From: Josh Soref <jsoref@rim.com>
Date: Tue, 22 Jan 2013 20:23:15 +0000
To: WebIntents <public-web-intents@w3.org>
Message-ID: <957F1ECDA90E004B8DBDE23CFC94E3A33A5E728F@XMB101ACNC.rim.net>
+1

Thanks for writing this

> -----Original Message-----
> From: Frederick.Hirsch@nokia.com [mailto:Frederick.Hirsch@nokia.com]

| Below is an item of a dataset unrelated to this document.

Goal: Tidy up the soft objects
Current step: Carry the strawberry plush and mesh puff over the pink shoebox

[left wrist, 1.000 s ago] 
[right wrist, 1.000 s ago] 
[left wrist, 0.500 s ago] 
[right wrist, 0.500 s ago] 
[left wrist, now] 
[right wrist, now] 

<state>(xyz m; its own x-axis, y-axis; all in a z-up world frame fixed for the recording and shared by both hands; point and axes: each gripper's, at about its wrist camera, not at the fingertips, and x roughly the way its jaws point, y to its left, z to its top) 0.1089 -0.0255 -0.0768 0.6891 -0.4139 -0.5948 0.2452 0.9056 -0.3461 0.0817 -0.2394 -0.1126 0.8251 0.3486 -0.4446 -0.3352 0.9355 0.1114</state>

> Sent: Tuesday, January 22, 2013 3:14 PM
> To: fredandw@live.com
> Cc: Frederick.Hirsch@nokia.com; public-pua@w3.org; public-web-
> intents@w3.org; public-webapps@w3.org; dom@w3.org
> Subject: Declarative invocation and progressing Web Intents
> 
> Fred
> 
> I object to this being a resolution, since I never saw a formal "Call for
> Consensus" sent to the WebIntents list.  I saw an informal discussion of ideas
> and an offer to provide proposals, not a proposal to change where standards
> are delivered. I know the DAP WG has not had a chance to discuss or agree to
> this resolution.
> 
> In addition, currently members of DAP have work items to progress both  Web
> Intents  and Web Activities and we have not stopped this work - though we need
> to review the status.
> 
> I also am not clear on the IPR implications of work being done in the PUA CG
> versus/with a working group.
> 
> I suggest a change to what you propose. I would like to suggest that the PUA CG
> consider Declarative Invocation in cooperation with the WebIntents Task Force,
> and provide input  regarding Web Intents development, but not take over
> development of this standardization.  I suggest the standard remain a joint
> deliverable from DAP (and WebApps)  WGs as joint deliverables until we
> formally decide otherwise.
> 
> I think first steps for declarative invocation, however, might be documenting
> use cases and requirements.
> 
> What do others think?
> 
> Thanks
> 
> regards, Frederick
> 
> Frederick Hirsch, Nokia
> Chair, W3C DAP Working Group
> 
> 
> 
> 
> 
> On Jan 21, 2013, at 7:15 PM, ext Fred Andrews wrote:
> 
> 
> 
> 	Given that there have been no objections, the PUA CG accepts the
> development of the 'Declarative Invocation' standard.  This technology has
> great potential for securing the users private UA state and is well aligned with
> the charter of the PUA CG.
> 
> 	Given that this will likely require a rewrite of the Web Intents proposal
> the PUA CG will also take over the development of a suitable replacement.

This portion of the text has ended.